Though external factors unleash some dramatic events, it is the complex, well-drawn characters who drive the plot. Hussein Sabas is at the epicentre of most of the novel’s contentious issues. Disillusioned by his army career, especially his role in an anti-terrorist squad (Arabs killing Arabs, as he sees it), he breaks with tradition by selling off most of his dead father’s land in order to build his family a new house and establish a profitable business — selling pork. His decision not only alienates him from his father’s land but also from the old man’s values. Al Jid (Grandfather), as everyone called him, looms over the story from the afterlife, symbolising stability and all that was good in the old days. He was a Christian who “always sought to reconcile the various faiths he lived among, not estrange them… a natural unassuming leader, a man of worth… a tenacious farmer known for his love of history and storytelling”. (pp. 8-9)

Instead of following in his father’s footsteps, Hussein, out of weakness, choses the path of his uncle, a caricature of a small-time war capitalist who has found a way to profit from every crisis in the region from 1948 onwards. “Abu Za’atar was just the kind of hot-tempered young man that pan-Arab nationalism should have appealed to, but the free market economy had already stolen his heart.” (p. 45)

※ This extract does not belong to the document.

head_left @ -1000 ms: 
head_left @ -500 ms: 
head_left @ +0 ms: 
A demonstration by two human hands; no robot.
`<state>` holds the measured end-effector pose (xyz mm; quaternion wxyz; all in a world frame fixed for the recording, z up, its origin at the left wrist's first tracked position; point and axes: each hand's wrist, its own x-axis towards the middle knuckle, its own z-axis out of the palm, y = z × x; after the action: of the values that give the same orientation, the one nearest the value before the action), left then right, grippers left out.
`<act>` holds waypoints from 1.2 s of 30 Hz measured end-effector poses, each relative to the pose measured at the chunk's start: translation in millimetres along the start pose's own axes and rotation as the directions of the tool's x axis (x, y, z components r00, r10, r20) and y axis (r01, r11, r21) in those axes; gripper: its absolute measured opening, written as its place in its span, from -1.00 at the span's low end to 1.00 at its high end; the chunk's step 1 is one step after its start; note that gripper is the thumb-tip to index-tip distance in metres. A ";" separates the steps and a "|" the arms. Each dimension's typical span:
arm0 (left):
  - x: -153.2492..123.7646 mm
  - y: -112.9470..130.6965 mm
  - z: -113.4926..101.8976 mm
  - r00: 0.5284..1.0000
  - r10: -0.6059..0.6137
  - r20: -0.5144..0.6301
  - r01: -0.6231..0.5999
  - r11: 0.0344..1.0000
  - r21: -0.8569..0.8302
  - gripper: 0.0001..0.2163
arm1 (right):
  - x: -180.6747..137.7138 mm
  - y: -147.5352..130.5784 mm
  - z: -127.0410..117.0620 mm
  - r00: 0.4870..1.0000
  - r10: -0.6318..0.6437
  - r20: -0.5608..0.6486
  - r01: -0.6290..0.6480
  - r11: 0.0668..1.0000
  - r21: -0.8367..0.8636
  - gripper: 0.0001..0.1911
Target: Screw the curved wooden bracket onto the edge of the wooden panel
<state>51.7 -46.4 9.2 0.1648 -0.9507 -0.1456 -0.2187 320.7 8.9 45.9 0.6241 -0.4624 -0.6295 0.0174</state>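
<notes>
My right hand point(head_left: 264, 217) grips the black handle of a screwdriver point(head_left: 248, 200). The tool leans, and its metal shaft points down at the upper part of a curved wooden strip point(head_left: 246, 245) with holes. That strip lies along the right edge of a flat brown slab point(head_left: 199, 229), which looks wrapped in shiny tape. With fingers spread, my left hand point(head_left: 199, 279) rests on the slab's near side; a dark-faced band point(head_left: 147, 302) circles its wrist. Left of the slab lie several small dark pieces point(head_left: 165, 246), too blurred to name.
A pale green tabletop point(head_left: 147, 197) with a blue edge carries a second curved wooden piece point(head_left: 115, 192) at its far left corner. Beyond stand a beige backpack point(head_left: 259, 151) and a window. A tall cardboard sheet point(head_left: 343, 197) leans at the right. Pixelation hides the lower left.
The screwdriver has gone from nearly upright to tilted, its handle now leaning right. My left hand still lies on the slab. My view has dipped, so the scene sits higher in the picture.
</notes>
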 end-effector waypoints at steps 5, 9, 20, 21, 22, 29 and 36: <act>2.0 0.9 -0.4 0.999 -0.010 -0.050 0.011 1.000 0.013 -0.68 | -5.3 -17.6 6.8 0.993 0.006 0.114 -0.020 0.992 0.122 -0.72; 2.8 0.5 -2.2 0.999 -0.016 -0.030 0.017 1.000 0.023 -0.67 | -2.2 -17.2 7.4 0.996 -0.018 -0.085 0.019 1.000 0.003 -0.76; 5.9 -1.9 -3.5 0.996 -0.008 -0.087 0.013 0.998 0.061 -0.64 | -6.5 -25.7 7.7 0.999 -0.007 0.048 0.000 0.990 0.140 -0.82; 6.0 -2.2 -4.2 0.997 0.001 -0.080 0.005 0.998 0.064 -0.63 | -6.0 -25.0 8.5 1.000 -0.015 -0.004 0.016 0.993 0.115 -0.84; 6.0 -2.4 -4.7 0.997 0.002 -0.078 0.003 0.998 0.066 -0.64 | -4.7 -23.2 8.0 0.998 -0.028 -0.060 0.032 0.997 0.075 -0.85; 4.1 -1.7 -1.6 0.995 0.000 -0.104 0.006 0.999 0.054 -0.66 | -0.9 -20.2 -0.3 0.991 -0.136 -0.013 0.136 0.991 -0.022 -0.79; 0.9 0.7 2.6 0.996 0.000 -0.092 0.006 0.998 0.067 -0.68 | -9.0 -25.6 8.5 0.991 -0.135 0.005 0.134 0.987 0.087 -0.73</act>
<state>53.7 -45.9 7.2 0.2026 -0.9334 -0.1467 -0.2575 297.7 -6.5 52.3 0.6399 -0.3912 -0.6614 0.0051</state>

It is he who arranges to import the giant sow to be the breeding machine for the pork production. Yet, Hussein’s new house already shows signs of decay and lacks a regular water supply, and his business puts him at odds with his Muslim neighbours, especially a new breed of fanatics. Instead of pleasing Leila, his wife, who wants all the modern conveniences, Hussein dissolves into drink, showing the perils of abandoning the old without a clear path to the new.

Ultimately, it is three women — Fadhma, her daughter Samira and Leila — who anchor the family, managing the household, tending the children and keeping up relations with the community. Al Jid’s widow, Fadhma has raised thirteen children, her own and his from his previous marriage, but only Hussein and Samira remain with her. The rest have immigrated abroad and stopped sending money home long ago. Though her health is failing, she still undertakes major tasks, such as assuring that the family has water, as women have done over the ages, but she feels undervalued, forgotten and somehow cheated when she recalls Al Jid’s insistence that having many children was insurance for their old age. Like her deceased husband, she represents the good in traditional values, but her current situation reveals the drawbacks of patriarchy even if Al Jid’s was of the benign variety. Or maybe she is a victim of globalisation reaching Jordan’s villages, luring the young away with new opportunities.

Samira is the most self-aware of the lot. She knows she does not want to get stuck in a traditional marriage, but she is not sure what she wants to do with her life, until her friendship with a Palestinian woman, a refugee from the Syrian war, draws her into a circle of women doing support work. Yet she ponders whether it is enough to organise support from afar.

The arrival of Muna, a Sabas cousin from America, and Mustafa, Hussein’s old army friend from Afghanistan, sets the family’s dilemmas in relief and catalyses some new thinking among them, but one does not know where it will lead. 

With an uncanny ability to link the big events with what goes on in people’s minds, Halasa tells another type of truth, revealing the dark underside of hypocrisy, gratuitous killing and war profiteering that lies just below the surface of official media and political slogans. “Mother of All Pigs” tells what happens to ordinary lives when violence and intolerance reign, but also hints at new horizons for those who are ready to mobilise the positive assets of their culture to challenge rigid gender roles, greed and militarism.